Scan the entries below for "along" and copy each line that holds it.

* * * *

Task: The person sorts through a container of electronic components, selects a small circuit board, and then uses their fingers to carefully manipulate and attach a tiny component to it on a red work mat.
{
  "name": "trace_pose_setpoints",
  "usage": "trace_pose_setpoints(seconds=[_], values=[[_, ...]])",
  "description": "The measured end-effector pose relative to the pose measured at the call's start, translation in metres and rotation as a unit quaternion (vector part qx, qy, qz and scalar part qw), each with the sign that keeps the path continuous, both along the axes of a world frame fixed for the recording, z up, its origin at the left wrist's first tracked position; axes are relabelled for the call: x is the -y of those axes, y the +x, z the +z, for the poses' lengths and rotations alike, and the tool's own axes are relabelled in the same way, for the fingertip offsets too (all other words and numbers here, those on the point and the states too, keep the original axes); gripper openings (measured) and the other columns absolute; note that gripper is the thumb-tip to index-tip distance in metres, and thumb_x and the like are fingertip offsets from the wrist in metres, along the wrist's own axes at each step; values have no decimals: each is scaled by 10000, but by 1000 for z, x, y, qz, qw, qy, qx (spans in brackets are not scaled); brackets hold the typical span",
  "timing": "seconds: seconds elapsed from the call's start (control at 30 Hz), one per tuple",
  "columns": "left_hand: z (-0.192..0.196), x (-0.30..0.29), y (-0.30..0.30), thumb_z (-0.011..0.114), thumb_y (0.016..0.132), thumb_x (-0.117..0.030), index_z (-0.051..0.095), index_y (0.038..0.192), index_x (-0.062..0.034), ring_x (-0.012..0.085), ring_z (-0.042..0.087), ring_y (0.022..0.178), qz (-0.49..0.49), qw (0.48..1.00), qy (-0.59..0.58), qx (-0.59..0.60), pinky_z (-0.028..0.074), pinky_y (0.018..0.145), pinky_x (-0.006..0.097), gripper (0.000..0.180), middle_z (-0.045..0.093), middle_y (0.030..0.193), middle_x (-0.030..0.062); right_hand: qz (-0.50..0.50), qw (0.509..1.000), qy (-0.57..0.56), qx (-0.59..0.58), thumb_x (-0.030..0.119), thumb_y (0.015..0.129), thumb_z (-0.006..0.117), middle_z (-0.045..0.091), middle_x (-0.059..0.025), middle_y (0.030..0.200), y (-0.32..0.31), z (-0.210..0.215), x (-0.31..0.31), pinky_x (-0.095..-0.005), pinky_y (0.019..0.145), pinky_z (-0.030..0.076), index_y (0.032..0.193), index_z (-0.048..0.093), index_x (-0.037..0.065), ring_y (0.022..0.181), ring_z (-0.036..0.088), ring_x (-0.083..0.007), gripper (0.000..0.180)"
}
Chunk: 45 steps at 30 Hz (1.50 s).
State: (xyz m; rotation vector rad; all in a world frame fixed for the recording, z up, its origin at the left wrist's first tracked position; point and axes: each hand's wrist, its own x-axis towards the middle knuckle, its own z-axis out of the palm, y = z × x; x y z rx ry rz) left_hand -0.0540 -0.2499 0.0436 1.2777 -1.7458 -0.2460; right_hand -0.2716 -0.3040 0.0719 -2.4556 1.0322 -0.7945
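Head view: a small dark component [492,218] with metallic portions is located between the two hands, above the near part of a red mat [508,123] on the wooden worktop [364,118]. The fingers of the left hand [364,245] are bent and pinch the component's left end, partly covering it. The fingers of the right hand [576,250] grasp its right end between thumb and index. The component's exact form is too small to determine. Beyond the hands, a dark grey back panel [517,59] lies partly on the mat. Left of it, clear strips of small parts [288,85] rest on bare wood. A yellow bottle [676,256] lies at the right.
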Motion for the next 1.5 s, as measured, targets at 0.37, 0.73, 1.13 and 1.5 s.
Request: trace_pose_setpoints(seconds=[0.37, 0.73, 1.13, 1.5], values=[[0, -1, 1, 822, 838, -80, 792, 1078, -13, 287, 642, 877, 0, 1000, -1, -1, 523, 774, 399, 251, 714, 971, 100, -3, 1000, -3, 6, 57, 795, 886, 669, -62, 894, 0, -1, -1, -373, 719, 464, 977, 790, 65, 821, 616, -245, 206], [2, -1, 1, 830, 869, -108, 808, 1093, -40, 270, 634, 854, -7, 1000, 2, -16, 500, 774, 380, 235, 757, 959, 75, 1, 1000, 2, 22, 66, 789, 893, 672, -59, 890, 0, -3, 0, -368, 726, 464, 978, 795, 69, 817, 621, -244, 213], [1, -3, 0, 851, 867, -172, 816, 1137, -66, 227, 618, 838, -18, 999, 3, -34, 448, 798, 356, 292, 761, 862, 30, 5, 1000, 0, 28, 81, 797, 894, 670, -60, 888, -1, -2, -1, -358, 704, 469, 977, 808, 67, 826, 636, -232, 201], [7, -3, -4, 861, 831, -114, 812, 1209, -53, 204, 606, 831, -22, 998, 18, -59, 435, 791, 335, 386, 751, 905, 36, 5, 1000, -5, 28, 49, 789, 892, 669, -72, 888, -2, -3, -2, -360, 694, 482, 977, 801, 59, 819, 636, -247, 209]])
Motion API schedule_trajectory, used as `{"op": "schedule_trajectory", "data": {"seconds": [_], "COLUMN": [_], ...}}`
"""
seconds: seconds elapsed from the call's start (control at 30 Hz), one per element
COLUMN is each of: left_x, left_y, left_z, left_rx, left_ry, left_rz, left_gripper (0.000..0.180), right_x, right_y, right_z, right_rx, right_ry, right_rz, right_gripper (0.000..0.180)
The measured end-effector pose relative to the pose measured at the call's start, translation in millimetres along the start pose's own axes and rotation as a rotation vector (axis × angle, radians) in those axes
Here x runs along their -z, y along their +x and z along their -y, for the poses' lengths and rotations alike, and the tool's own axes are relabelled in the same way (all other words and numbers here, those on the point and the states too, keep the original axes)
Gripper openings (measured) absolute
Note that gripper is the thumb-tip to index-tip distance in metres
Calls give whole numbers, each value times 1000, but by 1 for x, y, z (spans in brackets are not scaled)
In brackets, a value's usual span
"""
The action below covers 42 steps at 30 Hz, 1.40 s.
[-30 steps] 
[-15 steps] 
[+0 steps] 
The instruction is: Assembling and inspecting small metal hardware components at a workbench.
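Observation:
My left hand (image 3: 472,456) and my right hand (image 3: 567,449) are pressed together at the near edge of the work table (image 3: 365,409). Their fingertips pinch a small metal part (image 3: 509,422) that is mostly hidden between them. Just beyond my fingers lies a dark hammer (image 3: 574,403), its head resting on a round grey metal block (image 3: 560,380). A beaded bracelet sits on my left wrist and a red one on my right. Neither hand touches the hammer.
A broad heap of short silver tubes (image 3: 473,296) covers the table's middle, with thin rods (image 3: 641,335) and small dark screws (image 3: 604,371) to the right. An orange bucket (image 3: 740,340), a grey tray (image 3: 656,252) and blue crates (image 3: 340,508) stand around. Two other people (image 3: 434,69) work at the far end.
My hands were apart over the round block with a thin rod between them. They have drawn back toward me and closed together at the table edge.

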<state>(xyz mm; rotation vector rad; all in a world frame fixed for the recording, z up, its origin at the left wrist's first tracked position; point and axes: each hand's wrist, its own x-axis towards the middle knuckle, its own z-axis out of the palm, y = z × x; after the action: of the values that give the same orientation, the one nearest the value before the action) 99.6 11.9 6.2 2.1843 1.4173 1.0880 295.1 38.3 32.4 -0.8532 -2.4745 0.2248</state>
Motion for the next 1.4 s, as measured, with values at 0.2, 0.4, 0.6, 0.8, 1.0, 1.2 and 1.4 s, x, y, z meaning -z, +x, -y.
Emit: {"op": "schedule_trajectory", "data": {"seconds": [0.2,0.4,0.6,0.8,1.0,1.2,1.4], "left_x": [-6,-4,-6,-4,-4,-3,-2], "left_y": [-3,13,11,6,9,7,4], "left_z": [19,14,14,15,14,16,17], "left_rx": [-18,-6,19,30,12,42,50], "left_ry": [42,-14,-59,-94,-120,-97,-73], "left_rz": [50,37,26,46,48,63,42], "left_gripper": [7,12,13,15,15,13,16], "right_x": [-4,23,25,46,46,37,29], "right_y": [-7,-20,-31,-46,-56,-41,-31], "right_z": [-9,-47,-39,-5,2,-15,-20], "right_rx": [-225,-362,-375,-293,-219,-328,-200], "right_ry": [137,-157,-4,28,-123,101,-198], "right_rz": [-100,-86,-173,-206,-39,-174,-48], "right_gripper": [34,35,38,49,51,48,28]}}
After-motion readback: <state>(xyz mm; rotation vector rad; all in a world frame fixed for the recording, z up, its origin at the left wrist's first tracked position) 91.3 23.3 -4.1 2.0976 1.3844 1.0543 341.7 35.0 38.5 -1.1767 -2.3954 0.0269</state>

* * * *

● **Exercise solution**
  "description": "The measured end-effector pose relative to the pose measured at the call's start, translation in metres and rotation as a unit quaternion (vector part qx, qy, qz and scalar part qw), each with the sign that keeps the path continuous, both along the axes of a world frame fixed for the recording, z up, its origin at the left wrist's first tracked position; axes are relabelled for the call: x is the -y of those axes, y the +x, z the +z, for the poses' lengths and rotations alike, and the tool's own axes are relabelled in the same way, for the fingertip offsets too (all other words and numbers here, those on the point and the states too, keep the original axes); gripper openings (measured) and the other columns absolute; note that gripper is the thumb-tip to index-tip distance in metres, and thumb_x and the like are fingertip offsets from the wrist in metres, along the wrist's own axes at each step; values have no decimals: each is scaled by 10000, but by 1000 for z, x, y, qz, qw, qy, qx (spans in brackets are not scaled); brackets hold the typical span",
The measured end-effector pose relative to the pose measured at the call's start, translation in millimetres along the start pose's own axes and rotation as a rotation vector (axis × angle, radians) in those axes
Here x runs along their -z, y along their +x and z along their -y, for the poses' lengths and rotations alike, and the tool's own axes are relabelled in the same way (all other words and numbers here, those on the point and the states too, keep the original axes)

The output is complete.